A pesar de las reformas que eliminaron los privilegios más odiosos del régimen de pensiones del Poder Judicial, sus funcionarios aún disfrutan de ventajas que hacen palidecer a las modestas condiciones ofrecidas a la gran mayoría de trabajadores por el régimen de Invalidez, Vejez y Muerte.
Por eso es incomprensible que el Consejo Superior del Poder Judicial decidiera eximir de las reformas legales hechas a partir de 1992 a los empleados judiciales que en esa fecha tenían al menos diez años de servicio.
Antes del 15 de julio de 1992, los funcionarios judiciales se podían pensionar a los 30 años de servicio público, con 55 años de edad y el cien por ciento del mejor salario devengado en los últimos 12 meses de vida laboral. Después de esa fecha, deben cumplir 30 años de servicio y 62 de edad para obtener una pensión equivalente al promedio de los últimos 24 mejores salarios.
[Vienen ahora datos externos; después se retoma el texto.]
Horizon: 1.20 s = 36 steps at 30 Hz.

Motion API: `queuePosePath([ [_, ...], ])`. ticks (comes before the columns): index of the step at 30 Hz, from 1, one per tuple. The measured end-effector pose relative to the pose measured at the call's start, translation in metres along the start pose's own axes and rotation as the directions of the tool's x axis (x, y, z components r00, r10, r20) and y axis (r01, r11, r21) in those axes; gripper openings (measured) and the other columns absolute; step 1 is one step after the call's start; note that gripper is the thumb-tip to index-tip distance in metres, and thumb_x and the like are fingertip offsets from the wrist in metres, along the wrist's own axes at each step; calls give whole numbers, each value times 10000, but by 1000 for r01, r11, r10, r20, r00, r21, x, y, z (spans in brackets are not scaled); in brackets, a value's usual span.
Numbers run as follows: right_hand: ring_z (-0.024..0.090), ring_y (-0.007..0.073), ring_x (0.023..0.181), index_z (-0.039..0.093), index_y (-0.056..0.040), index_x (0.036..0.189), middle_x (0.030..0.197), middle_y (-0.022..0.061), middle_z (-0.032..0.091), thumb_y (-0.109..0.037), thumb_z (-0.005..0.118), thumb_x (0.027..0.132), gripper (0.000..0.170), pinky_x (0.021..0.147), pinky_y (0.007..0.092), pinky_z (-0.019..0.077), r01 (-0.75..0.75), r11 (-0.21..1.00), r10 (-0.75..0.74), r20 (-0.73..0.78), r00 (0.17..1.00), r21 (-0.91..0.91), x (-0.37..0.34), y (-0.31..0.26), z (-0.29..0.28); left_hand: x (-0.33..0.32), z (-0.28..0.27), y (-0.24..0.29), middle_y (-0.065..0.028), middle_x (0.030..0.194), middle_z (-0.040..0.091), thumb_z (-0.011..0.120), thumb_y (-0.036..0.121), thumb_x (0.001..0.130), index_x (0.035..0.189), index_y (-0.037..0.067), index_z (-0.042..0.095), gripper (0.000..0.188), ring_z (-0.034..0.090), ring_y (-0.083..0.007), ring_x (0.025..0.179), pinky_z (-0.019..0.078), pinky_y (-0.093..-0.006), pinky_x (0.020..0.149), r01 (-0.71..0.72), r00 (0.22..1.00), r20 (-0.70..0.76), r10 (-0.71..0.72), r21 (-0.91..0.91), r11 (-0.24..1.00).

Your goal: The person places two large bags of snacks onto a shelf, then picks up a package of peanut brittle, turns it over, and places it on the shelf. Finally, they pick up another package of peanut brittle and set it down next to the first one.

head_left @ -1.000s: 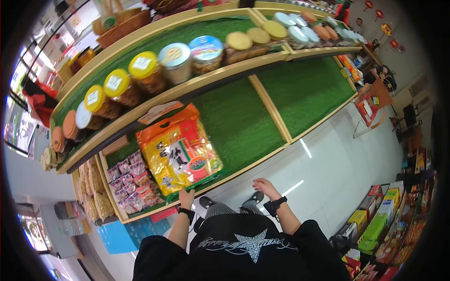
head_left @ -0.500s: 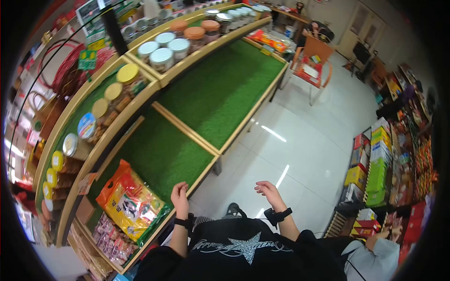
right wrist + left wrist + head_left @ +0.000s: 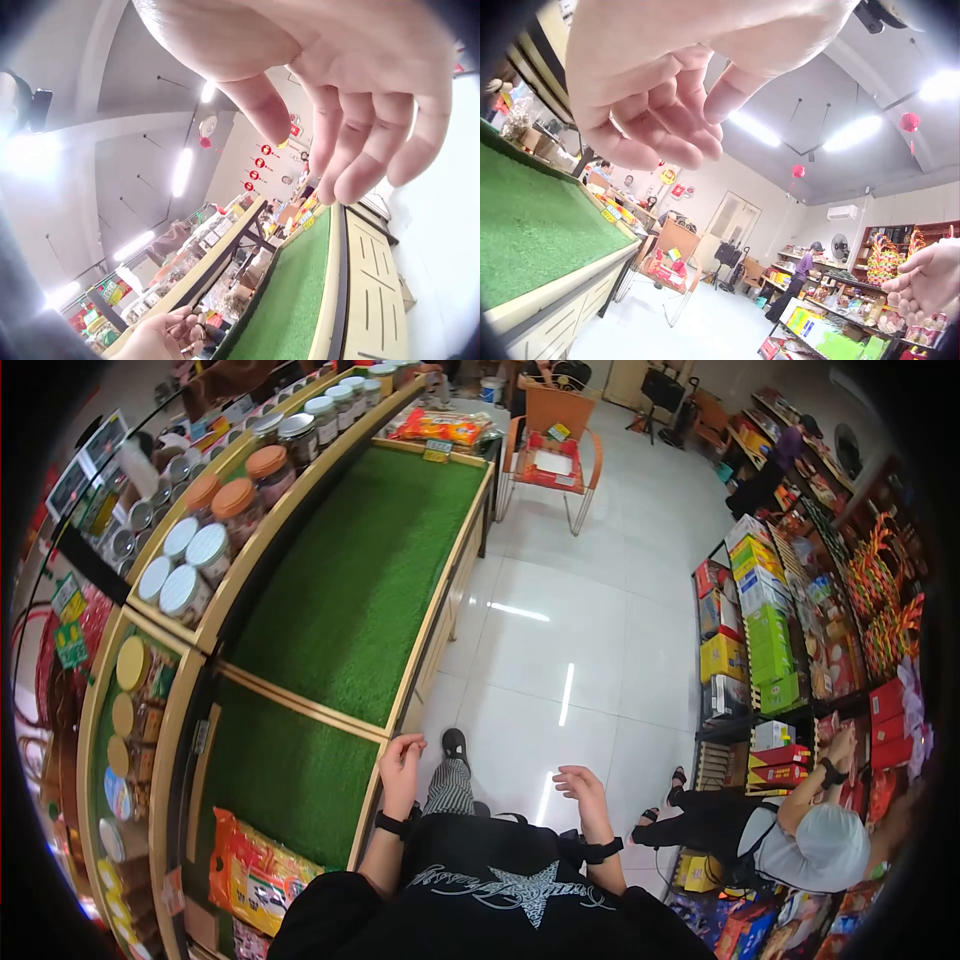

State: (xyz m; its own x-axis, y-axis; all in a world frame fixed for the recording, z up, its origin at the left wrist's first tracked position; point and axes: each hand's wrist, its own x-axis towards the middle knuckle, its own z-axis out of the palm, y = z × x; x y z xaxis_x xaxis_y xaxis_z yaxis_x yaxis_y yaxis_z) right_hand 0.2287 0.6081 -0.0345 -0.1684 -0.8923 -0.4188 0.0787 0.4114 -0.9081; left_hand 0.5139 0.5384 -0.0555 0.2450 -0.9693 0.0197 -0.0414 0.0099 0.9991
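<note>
In the head view the left hand (image 3: 399, 778) hangs beside the front edge of the green-lined shelf (image 3: 345, 590), its fingers loosely bent around nothing. The right hand (image 3: 585, 796) is held out over the floor to the right, also with nothing in it. Loosely curved fingers of the left hand (image 3: 660, 97) fill the top of the left wrist view. The right wrist view has the relaxed fingers of the right hand (image 3: 360, 112). A yellow and orange bag (image 3: 262, 875) lies on the near shelf section, left of the left arm.
Lidded jars (image 3: 208, 550) line the raised shelf at left. A chair (image 3: 556, 450) stands past the shelf's far end. At right, a person in a light top (image 3: 822, 848) is beside racks with green boxes (image 3: 768, 645). Pale tiled floor (image 3: 540, 660) runs between.
The view has swung right along the shelf, so the bag now sits lower left. The left hand, earlier at the bag's lower edge, has come away from it. The person at right has come into view.
</note>
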Motion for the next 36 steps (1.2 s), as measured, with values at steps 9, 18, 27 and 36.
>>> queuePosePath([
  [9, 547, 120, 756, 557, -16, 961, 849, 72, 615, -175, 485, 827, 220, 701, 233, 409, 222, 975, -220, -167, 961, -6, 101, -84, 26, 128, 28, 15, -82, 808, 618, 460, 9, 820, 896, -37, 576, 146, 586, -129, 762, 453, -240, 704, -93, 994, 52, 94, -19, 996],
  [18, 557, 106, 768, 565, -4, 950, 834, 65, 618, -112, 537, 823, 170, 696, 231, 430, 366, 927, -373, -106, 922, -81, 166, -143, 70, 215, 44, 34, -71, 817, 618, 485, 34, 824, 911, -30, 578, 143, 572, -121, 772, 433, -239, 706, -86, 990, 103, 92, -61, 994],
  [27, 585, 125, 802, 564, 8, 943, 832, 83, 619, -84, 523, 828, 152, 706, 232, 438, 248, 969, -249, -40, 968, -21, 228, -130, 47, 253, 76, 30, -69, 819, 625, 510, 34, 807, 911, -21, 588, 141, 572, -119, 776, 431, -240, 724, 19, 985, 172, -25, 37, 999],
  [36, 578, 127, 784, 562, 2, 944, 833, 81, 620, -97, 526, 828, 157, 708, 238, 437, 375, 918, -369, 67, 927, -127, 341, -224, -9, 336, 169, 57, -70, 855, 595, 463, 29, 841, 940, -26, 560, 150, 548, -123, 819, 425, -243, 762, -85, 995, 56, 85, 5, 996],
])
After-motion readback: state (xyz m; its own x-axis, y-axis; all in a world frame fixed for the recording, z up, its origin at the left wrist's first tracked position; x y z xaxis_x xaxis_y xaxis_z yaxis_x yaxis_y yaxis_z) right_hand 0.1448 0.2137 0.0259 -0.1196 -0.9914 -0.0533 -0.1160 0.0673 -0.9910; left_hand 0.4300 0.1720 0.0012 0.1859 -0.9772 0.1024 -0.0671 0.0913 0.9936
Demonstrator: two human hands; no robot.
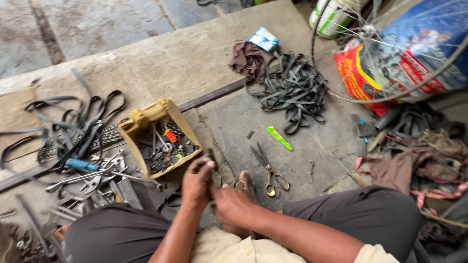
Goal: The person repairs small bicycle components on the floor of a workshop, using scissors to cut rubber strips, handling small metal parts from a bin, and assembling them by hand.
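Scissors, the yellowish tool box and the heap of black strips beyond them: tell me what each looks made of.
Scissors: metal, with dull grey blades and brass-coloured handle loops. Tool box: probably moulded plastic, a matt, grimy yellow-tan with rounded edges and a shaped handle. Black strips: likely rubber, lying limp, looped and matt dark grey.

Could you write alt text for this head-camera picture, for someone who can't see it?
A seated person's left hand and right hand meet over a small dark piece on a concrete floor. Nearby are scissors, a yellow tub of tools, spanners, rubber strips and a bicycle wheel.
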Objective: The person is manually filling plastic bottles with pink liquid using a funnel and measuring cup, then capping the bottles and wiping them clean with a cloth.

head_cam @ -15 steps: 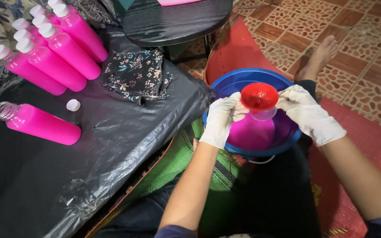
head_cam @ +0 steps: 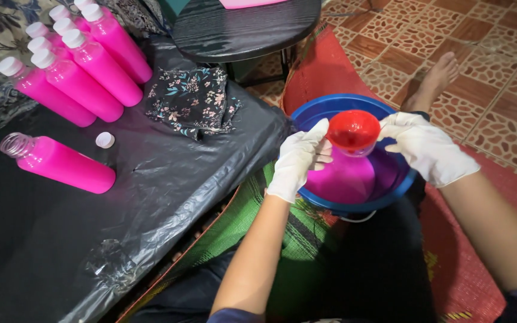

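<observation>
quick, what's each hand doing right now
left hand: closed on the red funnel over the blue basin
right hand: touching the funnel's far side; grip cannot be told

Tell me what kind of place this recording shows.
Probably a home floor used for hand-filling bottles: patterned floor tiles, a woven mat, and capped pink bottles laid on black plastic sheeting beside a blue basin.

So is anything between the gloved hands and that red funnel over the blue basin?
Nothing visible. The left hand touches the red funnel on one side and the right hand on the other, above the pink liquid in the blue basin.
</observation>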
El monto máximo de la pensión es el ingreso de un diputado, incluidas dietas y gastos de representación, que hoy suman ¢1.229.000.
Estas condiciones le resultaron insuficientes al Consejo Superior del Poder Judicial, que en 1998 interpretó la ley para concluir que no son aplicables a quienes tuvieran diez años de pertenencia al régimen anterior.
La discriminación de este y otros regímenes especiales no puede ser más obvia a los ojos de decenas de miles de trabajadores que laboran al menos 62 años para pensionarse con el 60 por ciento del promedio de los 48 salarios más altos de los últimos cinco años y un tope de ¢465.207, después de cotizar durante unos 39 años. Pero en los últimos días la actitud del Poder Judicial adquirió matices aún más cuestionables, dado el obvio paralelismo de su caso con el de los educadores.
Al amparo de una mala interpretación del Convenio 102 de la Organización Internacional del Trabajo (OIT), el Magisterio pretendía obtener para unos 8.000 miembros los beneficios de regímenes ya derogados. Esas aspiraciones eran más modestas que las del Poder Judicial, porque los educadores solo pedían reconocer los beneficios del pasado a quienes hubieran cotizado veinte años, no diez, para el régimen derogado.
Las pretensiones del Magisterio fueron rechazadas a tenor de un dictamen de la Procuraduría que se basa en fallos de la Sala IV para negar que el “derecho de pertenencia” a un régimen impida aplicar los efectos de una reforma a quien haya cotizado determinado número de años para ese régimen en particular.
Este razonamiento, que resultó bueno para los maestros, no lo es para un Poder Judicial que dedica el 12 por ciento del presupuesto de administración de justicia a financiar su régimen especial de jubilaciones.
El tema ha sido objeto de insistentes gestiones del auditor judicial, Hugo Esteban Ramos Gutiérrez, y hasta ameritó la atención de una comisión de magistrados que compartió las dudas del auditor sobre la legalidad de lo resuelto por el Consejo Superior. Aun así, los funcionarios que contaban diez años de servicio en 1992 se siguen pensionando con los beneficios del viejo régimen, como si la Asamblea Legislativa nunca hubiera hecho las reformas.
Cada nueva pensión abulta el gasto que sufragamos todos los ciudadanos. Así ha ocurrido durante la última década y así seguirá ocurriendo mientras el Poder Judicial no decida aplicarse a sí mismo los criterios que con buen tino aplica a los demás.
Por lo pronto, todo indica que la solución se hará esperar porque, según consta en el acta de la sesión de Corte Plena celebrada el 28 de abril pasado, el Poder Judicial no ha logrado siquiera emitir un reglamento de pensiones, aunque lleva años en el intento.